**Assignment**
The output is the lines below from the one with "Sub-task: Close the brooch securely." through the one with "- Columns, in", both included, printed exactly and with no other line.

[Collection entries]
- Opening Delimiter -
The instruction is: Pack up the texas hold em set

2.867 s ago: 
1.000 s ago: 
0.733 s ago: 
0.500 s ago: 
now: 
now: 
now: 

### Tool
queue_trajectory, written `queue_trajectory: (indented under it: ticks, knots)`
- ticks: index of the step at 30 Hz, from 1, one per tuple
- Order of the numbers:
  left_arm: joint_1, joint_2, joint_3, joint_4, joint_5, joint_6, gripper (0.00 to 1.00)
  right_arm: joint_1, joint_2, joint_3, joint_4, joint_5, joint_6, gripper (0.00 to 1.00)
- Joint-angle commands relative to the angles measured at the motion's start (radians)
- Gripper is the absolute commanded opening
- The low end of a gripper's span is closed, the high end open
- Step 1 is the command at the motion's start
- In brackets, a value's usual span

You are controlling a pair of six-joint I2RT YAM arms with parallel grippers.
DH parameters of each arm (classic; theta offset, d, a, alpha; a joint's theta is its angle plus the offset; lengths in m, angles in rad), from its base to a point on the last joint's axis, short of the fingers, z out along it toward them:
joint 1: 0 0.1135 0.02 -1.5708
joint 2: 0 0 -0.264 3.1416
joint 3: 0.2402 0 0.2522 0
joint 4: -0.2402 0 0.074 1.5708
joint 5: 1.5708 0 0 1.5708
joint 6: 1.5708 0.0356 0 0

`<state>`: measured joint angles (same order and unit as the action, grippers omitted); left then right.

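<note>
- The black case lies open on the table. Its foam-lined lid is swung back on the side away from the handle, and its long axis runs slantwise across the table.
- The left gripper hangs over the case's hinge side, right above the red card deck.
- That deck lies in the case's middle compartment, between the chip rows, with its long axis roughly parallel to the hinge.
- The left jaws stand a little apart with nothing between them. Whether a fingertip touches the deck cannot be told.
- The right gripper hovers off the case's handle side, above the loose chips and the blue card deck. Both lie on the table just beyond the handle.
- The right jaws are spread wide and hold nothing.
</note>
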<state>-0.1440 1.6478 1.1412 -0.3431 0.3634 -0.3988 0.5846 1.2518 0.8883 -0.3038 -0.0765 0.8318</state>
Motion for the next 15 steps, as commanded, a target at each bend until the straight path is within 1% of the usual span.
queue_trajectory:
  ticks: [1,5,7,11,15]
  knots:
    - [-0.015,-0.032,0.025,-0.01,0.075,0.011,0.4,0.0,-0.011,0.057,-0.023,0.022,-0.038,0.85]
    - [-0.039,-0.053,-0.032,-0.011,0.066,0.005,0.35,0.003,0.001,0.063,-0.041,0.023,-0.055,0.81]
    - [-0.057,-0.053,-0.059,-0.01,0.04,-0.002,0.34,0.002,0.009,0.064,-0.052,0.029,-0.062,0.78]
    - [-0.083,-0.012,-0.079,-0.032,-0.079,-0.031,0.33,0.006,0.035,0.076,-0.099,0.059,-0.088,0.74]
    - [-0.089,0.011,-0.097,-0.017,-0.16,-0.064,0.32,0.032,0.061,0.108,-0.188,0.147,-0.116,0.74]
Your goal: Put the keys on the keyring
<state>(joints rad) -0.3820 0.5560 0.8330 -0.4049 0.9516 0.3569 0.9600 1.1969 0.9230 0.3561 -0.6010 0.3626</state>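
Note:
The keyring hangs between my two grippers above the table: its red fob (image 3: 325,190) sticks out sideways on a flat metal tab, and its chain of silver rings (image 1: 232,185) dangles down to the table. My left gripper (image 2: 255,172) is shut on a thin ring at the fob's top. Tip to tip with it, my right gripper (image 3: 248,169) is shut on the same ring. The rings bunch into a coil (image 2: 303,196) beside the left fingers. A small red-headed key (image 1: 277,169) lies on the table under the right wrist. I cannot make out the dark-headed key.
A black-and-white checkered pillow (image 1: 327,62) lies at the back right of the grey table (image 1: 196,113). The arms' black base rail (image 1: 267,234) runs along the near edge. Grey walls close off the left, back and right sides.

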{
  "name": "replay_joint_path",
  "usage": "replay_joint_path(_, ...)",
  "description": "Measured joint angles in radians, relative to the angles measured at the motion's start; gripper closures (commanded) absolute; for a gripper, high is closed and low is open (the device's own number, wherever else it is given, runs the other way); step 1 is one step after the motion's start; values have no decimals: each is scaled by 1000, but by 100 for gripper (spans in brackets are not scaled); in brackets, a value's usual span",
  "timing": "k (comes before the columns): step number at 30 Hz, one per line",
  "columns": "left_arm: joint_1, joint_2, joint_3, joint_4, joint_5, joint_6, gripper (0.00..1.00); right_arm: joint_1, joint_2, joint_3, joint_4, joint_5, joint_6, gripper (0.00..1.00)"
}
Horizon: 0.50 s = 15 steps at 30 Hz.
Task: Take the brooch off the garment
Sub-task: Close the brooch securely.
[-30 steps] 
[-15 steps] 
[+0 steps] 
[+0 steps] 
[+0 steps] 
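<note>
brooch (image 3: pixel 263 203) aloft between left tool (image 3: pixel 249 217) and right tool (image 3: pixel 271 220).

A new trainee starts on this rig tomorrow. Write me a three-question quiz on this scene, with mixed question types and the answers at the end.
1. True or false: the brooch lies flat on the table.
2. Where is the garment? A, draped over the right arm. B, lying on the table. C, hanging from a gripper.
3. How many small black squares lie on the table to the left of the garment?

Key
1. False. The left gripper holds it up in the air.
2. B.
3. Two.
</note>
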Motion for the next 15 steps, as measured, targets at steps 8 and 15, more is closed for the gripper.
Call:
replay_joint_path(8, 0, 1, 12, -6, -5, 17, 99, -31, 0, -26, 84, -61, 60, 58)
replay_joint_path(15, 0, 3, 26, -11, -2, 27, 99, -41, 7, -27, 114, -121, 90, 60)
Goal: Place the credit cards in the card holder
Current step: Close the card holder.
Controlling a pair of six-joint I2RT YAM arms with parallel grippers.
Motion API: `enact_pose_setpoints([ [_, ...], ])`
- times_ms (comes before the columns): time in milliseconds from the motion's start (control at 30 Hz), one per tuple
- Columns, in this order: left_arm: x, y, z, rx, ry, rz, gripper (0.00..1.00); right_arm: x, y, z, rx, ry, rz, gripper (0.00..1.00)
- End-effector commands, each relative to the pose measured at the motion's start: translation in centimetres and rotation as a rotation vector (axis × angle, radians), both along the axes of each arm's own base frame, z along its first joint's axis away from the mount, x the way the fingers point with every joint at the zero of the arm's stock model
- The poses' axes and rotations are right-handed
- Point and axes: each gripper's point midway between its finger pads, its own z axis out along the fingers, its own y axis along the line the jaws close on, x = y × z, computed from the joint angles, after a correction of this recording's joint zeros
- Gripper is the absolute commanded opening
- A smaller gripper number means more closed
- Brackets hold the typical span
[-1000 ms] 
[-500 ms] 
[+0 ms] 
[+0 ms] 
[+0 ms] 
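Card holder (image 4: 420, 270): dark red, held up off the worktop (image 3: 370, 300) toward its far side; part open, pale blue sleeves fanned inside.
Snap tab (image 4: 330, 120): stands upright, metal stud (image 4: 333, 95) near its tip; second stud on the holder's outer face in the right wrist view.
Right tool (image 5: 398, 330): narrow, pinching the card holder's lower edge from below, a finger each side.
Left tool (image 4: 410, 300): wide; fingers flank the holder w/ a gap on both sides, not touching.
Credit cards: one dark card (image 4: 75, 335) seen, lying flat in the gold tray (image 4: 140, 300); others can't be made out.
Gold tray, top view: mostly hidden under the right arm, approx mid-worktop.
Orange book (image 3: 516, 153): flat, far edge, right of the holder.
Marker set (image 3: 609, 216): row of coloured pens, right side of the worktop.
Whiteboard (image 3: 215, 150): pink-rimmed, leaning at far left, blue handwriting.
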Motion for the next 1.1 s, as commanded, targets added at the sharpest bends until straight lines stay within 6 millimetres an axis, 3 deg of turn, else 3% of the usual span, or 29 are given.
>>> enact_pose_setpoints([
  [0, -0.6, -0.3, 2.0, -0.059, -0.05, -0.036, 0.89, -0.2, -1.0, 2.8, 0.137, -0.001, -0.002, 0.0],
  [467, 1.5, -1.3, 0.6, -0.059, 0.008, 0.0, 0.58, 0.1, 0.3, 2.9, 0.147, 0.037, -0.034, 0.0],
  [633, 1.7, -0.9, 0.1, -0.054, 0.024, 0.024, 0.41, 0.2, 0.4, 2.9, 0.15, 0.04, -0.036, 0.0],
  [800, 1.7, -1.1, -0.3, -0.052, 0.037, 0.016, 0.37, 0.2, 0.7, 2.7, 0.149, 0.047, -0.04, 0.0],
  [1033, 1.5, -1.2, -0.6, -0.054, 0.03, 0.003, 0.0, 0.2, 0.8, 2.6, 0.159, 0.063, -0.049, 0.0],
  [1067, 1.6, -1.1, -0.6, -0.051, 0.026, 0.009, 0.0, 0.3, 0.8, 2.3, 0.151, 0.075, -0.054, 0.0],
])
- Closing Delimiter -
**Completed exercise**
Sub-task: Close the brooch securely.
[-30 steps] 
[-15 steps] 
[+0 steps] 
[+0 steps] 
[+0 steps] 
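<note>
brooch (image 3: pixel 263 203) aloft between left tool (image 3: pixel 249 217) and right tool (image 3: pixel 271 220).

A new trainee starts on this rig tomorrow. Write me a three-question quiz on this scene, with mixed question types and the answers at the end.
1. True or false: the brooch lies flat on the table.
2. Where is the garment? A, draped over the right arm. B, lying on the table. C, hanging from a gripper.
3. How many small black squares lie on the table to the left of the garment?

Key
1. False. The left gripper holds it up in the air.
2. B.
3. Two.
</note>
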Motion for the next 15 steps, as measured, targets at steps 8 and 15, more is closed for the gripper.
Call:
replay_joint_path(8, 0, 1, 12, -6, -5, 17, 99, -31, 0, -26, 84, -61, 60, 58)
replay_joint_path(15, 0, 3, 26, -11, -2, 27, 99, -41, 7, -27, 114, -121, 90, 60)
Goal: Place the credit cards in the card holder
Current step: Close the card holder.
Controlling a pair of six-joint I2RT YAM arms with parallel grippers.
Motion API: `enact_pose_setpoints([ [_, ...], ])`
- times_ms (comes before the columns): time in milliseconds from the motion's start (control at 30 Hz), one per tuple
- Columns, in this order: left_arm: x, y, z, rx, ry, rz, gripper (0.00..1.00); right_arm: x, y, z, rx, ry, rz, gripper (0.00..1.00)

Besides this answer, the exercise requires nothing else.